And Why It Has Nothing to Do With Creativity
The anxiety I feel when designing for Merch by Amazon does not come from creativity.
It comes from compliance.
I have been on Merch by Amazon for about four years now. I still remember how excited I was when I got accepted. Merch does not let just anyone upload, so when you are approved, it truly feels like a privilege. Like you were let into a space most people never get access to.
At first, you upload with optimism. You genuinely think you might wake up to orders for that design you just created. You imagine overnight success, even if you know deep down that is unlikely.
Four years later, you know better.
You know how hard it is for a T shirt or tote to be found among millions, or maybe billions, of designs. But oddly enough, that is not the stressful part.

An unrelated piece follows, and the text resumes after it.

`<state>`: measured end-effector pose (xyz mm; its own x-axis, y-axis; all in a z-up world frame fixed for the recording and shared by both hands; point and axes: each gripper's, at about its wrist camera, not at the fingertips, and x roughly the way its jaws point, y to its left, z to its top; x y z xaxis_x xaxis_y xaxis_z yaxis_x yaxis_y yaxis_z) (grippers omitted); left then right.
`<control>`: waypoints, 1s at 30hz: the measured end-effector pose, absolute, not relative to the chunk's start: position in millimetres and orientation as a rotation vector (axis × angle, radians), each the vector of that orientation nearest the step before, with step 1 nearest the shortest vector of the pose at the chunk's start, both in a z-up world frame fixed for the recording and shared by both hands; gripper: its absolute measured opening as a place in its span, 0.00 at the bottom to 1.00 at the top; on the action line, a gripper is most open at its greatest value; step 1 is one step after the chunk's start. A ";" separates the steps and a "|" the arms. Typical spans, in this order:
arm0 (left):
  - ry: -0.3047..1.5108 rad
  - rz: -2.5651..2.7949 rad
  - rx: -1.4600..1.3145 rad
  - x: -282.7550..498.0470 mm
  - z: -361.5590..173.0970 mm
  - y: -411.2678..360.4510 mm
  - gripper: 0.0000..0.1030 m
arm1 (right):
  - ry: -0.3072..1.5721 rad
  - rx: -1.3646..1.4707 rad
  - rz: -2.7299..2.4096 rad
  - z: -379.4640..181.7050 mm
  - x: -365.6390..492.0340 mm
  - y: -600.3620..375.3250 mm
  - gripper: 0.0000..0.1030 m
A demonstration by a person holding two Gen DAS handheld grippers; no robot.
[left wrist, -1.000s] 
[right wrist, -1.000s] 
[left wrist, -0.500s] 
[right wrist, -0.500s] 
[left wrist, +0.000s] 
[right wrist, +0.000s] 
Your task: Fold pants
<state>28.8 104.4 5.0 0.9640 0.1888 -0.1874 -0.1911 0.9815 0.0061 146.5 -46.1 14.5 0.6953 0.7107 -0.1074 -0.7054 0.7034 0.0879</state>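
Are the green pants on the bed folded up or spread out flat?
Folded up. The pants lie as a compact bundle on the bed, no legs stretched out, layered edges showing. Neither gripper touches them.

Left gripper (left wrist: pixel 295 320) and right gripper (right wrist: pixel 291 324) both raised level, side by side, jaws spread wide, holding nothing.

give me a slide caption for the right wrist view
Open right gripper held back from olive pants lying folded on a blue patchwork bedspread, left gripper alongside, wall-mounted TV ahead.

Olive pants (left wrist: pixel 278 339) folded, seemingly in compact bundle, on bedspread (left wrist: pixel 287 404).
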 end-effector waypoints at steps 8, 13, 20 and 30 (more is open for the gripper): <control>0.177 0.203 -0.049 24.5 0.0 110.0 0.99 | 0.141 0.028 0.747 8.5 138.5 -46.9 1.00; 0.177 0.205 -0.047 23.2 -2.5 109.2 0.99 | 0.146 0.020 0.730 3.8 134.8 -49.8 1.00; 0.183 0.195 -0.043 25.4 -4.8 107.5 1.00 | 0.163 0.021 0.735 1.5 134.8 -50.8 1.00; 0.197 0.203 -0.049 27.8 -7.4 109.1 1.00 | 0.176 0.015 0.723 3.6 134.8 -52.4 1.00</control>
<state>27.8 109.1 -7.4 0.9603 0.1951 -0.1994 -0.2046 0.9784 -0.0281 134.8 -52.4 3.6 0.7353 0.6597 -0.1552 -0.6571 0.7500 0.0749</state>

The real anxiety starts after you click Submit.
The Fear of Rejection Is Not About Ego
It Is About Losing Your Account
A rejected design on Merch by Amazon is not just a no.
It comes with warnings.
It comes with stern language.
It comes with reminders that repeated violations can result in account termination.
You quickly learn that this is not framed as a learning environment. It feels more like being on probation.
When you read online how often people lose their accounts, it feeds the fear. Some of those losses are absolutely deserved. Straight up IP theft. Copied designs. Clear trademark abuse.
But others are murky.
And that gray area is where the anxiety lives.
The Trademark Minefield
Even Innocent Words Are Dangerous
Once you experience your first rejection, everything changes.
You start downloading trademark tools.
You search every phrase.
You second guess common language.
Because sometimes the most basic words turn out to be trademarked. Not by a massive corporation, but by some random person who saw value in a phrase and registered it.
A well known example is Paris Hilton trademarking “That’s Hot.”
It sounds absurd until you realize how real the consequences are. Read how Paris sued Hallmark over that phrase on Vanity Fair.
Merch does not care if something feels generic or obvious to you. If it overlaps with a trademark in the wrong class, it can trigger a rejection.
Context Does Not Matter to Bots
Intent Will Not Save You
This is where things become truly stressful.
Take the Paris Hilton trademark example one step further. Let’s say I write a description like this:
“The artwork shows fire engulfing a stove, and that’s hot in the most literal sense.”
I do not mean it the way Paris Hilton meant it.
I mean hot as in physically hot.
Hot as in fire.
Hot as in you will get burned.
But Merch bots do not care about intent. They do not care about context. They do not care what you meant. They see the phrase and flag it.
Best case scenario, it triggers a manual review and a human eventually looks at it. Worst case scenario, it is an instant rejection with a warning attached. And now you are left wondering whether that counted as a strike against your account.
You were not trying to leverage a celebrity catchphrase. You were describing heat.
But the system does not see nuance. It sees keywords.
And when your account access is on the line, that is terrifying.
When “Under Review” Becomes the Worst Status
Today, my seed for the day was simple.
I made a new tote for my Merch account.
After I submitted it, I did not receive an immediate rejection. That is good. Immediate rejections usually mean something obvious triggered the system.
But two hours later, it is still sitting in Under Review.

From experience, I know what that means. Something in the listing triggered a manual review.
And because it is Friday night, my guess is this will not move into the “Live” stage until Monday. That is assuming it is not rejected. That waiting period is brutal.
You replay every word you think you wrote in your head. You wonder if one harmless phrase caused the issue.
The Absurdity of “Misleading” Language
One of the most frustrating parts of Merch by Amazon is how literal the rules are.
If you write the word glitter because your design looks like glitter, that can trigger a rejection. Why? Because it is not actual glitter. It is a printed image that resembles glitter.
That is considered misleading and can ruin the buyers experience. They do have a point. Sort of.
So now you are not just a designer.
You are a compliance officer.
A legal interpreter.
A professional overthinker.
If the design is rejected, you have to figure out why with very little clarity. Then you carefully revise, hoping the next upload does not count as another strike. Most of the time I just scrap the entire design because of the fear.
Loving the Platform While Hating the Fear
I do not dislike Merch by Amazon because I dislike selling on it.
I actually LOVE the opportunity. I love being able to sell designs without inventory, shipping, or customer service. I love that my work can exist out in the world. Sales are great at the holidays, and I picture so many people I don’t know opening my designs
What I do not love is the fear that comes bundled with it. The way rejections feel like threats instead of guidance. The constant pressure to be perfect inside a system that offers very little grace.
Designing for Merch teaches patience, restraint, and anxiety in equal measure.
Tonight, my tote sits in review.
Waiting.
So am I.
This is no longer about expecting sales.
It is about surviving the rules well enough to keep creating tomorrow.
And if you feel this anxiety too, you are not imagining it.